*Exercise directions*.
Determine how many lines in the records hold "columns", and give that number with nothing added.

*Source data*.
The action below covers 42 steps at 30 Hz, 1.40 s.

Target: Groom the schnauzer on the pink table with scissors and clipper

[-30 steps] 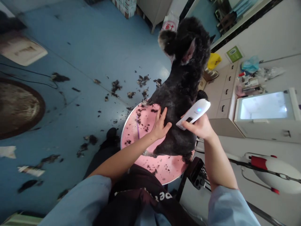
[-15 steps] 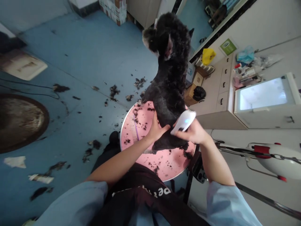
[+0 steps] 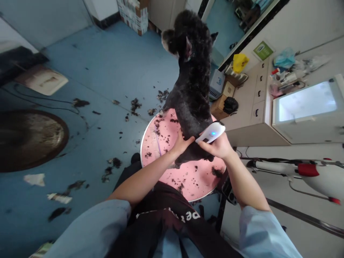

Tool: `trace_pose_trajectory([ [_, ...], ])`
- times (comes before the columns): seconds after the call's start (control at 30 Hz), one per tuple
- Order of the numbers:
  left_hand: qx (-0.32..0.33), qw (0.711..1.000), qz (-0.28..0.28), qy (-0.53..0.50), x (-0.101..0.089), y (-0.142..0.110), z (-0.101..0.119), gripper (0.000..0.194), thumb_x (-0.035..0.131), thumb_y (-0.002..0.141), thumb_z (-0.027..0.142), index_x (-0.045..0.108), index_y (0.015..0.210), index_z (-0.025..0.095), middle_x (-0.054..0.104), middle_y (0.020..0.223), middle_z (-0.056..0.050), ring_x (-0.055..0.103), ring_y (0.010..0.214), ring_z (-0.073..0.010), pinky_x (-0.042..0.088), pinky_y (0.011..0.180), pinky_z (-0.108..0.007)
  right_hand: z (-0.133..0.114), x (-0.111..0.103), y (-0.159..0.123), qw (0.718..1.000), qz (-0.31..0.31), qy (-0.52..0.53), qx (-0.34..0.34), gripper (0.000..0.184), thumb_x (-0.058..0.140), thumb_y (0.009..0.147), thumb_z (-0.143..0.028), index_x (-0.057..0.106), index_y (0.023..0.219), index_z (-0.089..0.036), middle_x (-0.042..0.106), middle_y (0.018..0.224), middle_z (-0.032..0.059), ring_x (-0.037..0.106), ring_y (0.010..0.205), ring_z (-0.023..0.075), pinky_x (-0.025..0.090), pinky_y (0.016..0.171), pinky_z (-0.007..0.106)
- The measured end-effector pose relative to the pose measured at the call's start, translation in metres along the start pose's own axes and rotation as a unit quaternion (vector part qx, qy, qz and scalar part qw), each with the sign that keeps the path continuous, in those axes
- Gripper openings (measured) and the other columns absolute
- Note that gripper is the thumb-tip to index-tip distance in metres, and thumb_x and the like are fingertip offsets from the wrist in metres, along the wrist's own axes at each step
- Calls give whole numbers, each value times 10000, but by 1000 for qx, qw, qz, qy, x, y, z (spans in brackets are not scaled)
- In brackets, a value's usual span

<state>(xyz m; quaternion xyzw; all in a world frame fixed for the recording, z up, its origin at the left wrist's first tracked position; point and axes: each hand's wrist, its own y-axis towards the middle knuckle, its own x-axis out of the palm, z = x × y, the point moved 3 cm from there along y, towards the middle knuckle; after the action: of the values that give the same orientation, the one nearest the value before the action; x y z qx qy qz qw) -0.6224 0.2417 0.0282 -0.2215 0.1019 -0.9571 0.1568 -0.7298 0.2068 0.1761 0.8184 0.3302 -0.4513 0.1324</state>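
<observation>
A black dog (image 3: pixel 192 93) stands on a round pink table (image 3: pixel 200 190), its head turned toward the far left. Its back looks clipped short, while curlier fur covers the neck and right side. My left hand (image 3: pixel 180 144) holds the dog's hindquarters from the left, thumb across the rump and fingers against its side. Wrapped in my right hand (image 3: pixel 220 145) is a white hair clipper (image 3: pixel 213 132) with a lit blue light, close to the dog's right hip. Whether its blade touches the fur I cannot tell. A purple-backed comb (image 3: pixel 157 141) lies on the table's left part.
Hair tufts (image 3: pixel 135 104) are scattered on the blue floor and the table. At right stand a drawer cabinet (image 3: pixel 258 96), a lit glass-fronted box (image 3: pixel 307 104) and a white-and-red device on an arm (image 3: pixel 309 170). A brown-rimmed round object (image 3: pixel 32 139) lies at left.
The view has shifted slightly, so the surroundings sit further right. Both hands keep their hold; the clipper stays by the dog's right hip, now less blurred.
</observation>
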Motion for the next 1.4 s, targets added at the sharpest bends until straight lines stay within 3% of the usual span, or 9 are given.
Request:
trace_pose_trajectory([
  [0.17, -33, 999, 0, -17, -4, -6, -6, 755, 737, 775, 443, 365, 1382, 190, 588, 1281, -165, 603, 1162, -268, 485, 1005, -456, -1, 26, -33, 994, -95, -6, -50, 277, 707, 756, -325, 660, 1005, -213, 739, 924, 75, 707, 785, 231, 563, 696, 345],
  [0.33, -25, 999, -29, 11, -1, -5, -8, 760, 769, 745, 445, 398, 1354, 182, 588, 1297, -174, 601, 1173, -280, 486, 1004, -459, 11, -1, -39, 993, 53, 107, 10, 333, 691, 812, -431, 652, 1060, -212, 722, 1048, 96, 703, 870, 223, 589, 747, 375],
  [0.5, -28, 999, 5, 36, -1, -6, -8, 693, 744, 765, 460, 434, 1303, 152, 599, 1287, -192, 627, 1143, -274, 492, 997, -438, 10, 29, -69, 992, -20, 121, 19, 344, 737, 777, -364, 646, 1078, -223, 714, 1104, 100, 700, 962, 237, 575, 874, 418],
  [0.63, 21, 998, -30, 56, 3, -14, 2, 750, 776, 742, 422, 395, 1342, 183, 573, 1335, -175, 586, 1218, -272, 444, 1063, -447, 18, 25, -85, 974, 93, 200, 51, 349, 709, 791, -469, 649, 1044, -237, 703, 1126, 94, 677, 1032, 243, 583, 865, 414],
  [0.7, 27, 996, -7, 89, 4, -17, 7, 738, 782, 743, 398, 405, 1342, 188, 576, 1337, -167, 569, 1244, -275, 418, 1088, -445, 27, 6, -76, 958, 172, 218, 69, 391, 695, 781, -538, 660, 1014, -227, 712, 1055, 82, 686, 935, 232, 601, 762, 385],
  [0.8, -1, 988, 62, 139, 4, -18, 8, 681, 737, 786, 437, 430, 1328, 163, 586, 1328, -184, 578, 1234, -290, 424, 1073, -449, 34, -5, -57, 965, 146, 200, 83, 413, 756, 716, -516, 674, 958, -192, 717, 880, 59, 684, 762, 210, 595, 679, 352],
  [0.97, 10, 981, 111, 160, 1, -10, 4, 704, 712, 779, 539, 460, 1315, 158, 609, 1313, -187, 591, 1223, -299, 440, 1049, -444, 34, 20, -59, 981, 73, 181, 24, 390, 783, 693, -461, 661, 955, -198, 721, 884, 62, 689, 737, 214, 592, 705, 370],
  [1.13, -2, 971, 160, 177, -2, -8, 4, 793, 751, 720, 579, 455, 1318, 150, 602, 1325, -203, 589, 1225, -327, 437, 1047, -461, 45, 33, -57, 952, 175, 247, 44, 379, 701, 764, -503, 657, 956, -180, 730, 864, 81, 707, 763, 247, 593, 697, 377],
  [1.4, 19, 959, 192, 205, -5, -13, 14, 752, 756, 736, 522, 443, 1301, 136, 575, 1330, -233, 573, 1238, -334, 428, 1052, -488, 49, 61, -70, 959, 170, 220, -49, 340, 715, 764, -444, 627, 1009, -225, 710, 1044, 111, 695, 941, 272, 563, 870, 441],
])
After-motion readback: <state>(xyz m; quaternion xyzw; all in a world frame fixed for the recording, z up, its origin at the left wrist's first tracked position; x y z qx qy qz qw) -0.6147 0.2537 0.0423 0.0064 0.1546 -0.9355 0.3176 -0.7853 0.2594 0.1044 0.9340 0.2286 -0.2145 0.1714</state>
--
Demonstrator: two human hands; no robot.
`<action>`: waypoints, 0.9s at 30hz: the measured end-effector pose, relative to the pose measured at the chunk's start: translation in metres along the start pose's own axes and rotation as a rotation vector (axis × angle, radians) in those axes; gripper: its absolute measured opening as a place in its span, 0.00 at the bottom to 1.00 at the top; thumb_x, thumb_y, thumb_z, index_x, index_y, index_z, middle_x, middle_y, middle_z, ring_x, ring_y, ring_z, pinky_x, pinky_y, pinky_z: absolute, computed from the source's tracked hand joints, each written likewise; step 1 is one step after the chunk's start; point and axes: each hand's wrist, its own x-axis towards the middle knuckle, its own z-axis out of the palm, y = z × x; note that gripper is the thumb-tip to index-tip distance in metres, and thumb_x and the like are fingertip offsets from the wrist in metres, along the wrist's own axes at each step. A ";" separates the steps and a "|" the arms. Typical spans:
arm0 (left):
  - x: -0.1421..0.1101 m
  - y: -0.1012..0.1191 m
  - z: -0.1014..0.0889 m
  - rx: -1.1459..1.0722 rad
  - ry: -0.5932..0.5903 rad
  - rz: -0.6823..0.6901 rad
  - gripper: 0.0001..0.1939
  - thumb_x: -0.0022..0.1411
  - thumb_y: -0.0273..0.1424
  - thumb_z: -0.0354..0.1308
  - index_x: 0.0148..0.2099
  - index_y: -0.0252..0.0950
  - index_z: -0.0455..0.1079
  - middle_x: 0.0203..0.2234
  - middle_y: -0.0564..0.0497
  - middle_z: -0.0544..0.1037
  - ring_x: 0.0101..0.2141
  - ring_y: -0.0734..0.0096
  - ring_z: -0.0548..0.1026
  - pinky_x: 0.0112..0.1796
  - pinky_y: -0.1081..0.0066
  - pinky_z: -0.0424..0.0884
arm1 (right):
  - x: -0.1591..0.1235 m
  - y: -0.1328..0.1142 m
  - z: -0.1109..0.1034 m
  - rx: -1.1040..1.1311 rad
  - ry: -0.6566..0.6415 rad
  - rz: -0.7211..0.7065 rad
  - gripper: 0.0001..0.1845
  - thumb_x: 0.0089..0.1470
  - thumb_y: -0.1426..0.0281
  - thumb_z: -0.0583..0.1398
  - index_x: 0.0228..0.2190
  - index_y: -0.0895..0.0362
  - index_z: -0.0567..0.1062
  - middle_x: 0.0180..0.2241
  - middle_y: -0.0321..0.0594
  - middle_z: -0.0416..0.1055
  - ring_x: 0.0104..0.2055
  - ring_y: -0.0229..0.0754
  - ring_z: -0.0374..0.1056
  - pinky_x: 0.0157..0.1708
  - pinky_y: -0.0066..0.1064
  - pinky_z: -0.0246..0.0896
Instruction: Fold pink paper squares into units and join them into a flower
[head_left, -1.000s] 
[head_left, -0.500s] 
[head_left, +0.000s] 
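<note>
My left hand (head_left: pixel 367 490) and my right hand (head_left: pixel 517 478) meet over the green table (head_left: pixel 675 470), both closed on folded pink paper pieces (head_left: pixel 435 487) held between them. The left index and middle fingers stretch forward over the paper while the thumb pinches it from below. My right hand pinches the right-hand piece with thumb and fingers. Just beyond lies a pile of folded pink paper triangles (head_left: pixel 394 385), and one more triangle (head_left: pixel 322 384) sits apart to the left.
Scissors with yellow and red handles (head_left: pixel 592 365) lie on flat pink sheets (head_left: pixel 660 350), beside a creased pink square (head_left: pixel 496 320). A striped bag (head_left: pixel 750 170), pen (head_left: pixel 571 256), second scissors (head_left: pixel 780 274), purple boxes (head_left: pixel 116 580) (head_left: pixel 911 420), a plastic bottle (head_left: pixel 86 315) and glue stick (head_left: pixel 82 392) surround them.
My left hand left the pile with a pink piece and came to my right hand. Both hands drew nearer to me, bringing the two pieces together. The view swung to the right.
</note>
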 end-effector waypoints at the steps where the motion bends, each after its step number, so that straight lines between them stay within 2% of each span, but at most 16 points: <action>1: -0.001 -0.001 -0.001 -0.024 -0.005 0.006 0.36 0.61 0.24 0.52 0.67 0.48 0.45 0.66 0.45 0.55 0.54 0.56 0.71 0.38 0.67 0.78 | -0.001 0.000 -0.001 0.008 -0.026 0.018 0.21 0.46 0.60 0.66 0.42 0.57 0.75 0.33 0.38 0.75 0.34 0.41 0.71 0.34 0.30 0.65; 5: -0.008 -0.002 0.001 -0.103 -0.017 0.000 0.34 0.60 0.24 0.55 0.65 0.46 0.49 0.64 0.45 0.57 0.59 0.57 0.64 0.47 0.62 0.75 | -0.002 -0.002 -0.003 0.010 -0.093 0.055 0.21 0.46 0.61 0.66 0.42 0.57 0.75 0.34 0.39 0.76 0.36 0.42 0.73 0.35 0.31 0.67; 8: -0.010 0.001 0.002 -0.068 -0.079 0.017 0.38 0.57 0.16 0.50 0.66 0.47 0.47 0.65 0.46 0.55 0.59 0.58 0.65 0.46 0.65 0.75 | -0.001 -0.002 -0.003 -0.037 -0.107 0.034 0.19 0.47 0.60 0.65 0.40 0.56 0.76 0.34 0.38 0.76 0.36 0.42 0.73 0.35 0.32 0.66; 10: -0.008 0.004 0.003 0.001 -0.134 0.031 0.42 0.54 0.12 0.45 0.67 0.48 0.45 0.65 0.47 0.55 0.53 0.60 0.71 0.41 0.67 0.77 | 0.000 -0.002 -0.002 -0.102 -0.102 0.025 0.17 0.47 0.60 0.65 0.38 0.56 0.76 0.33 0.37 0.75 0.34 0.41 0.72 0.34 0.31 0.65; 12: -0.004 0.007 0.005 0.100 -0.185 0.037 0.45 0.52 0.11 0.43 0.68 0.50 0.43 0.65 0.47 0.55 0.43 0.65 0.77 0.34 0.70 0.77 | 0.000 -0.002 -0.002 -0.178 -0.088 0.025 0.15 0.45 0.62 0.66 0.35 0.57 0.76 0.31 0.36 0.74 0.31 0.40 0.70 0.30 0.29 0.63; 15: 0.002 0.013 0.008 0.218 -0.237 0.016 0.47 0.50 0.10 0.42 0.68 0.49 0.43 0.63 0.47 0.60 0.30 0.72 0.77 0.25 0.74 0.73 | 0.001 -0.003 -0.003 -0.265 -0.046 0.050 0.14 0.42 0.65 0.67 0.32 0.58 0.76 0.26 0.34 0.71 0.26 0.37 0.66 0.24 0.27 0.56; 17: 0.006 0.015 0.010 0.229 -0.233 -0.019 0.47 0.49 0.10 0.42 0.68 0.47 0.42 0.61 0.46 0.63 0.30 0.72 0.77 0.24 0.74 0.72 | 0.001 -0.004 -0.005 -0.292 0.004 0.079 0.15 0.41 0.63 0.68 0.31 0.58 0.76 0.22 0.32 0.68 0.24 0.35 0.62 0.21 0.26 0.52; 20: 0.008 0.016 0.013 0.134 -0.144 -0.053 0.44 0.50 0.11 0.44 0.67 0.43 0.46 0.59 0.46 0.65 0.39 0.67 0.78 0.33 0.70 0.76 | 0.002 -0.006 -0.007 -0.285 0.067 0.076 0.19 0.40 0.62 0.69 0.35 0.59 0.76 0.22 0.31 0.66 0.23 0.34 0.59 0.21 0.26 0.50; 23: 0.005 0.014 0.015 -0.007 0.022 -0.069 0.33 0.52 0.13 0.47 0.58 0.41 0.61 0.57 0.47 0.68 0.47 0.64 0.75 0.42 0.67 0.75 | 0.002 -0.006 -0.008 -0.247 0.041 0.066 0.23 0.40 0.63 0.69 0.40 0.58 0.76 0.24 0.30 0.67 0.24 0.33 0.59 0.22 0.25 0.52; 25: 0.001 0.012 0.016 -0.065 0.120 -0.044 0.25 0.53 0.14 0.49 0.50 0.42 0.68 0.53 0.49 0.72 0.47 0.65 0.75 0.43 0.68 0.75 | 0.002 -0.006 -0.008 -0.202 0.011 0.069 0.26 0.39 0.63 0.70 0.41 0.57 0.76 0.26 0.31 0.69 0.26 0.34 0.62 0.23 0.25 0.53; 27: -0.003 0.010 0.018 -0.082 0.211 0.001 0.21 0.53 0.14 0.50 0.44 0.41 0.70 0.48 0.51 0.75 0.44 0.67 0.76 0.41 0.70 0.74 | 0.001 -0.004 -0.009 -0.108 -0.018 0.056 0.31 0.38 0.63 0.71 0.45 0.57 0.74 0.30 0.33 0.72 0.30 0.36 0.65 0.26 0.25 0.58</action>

*Final answer*.
2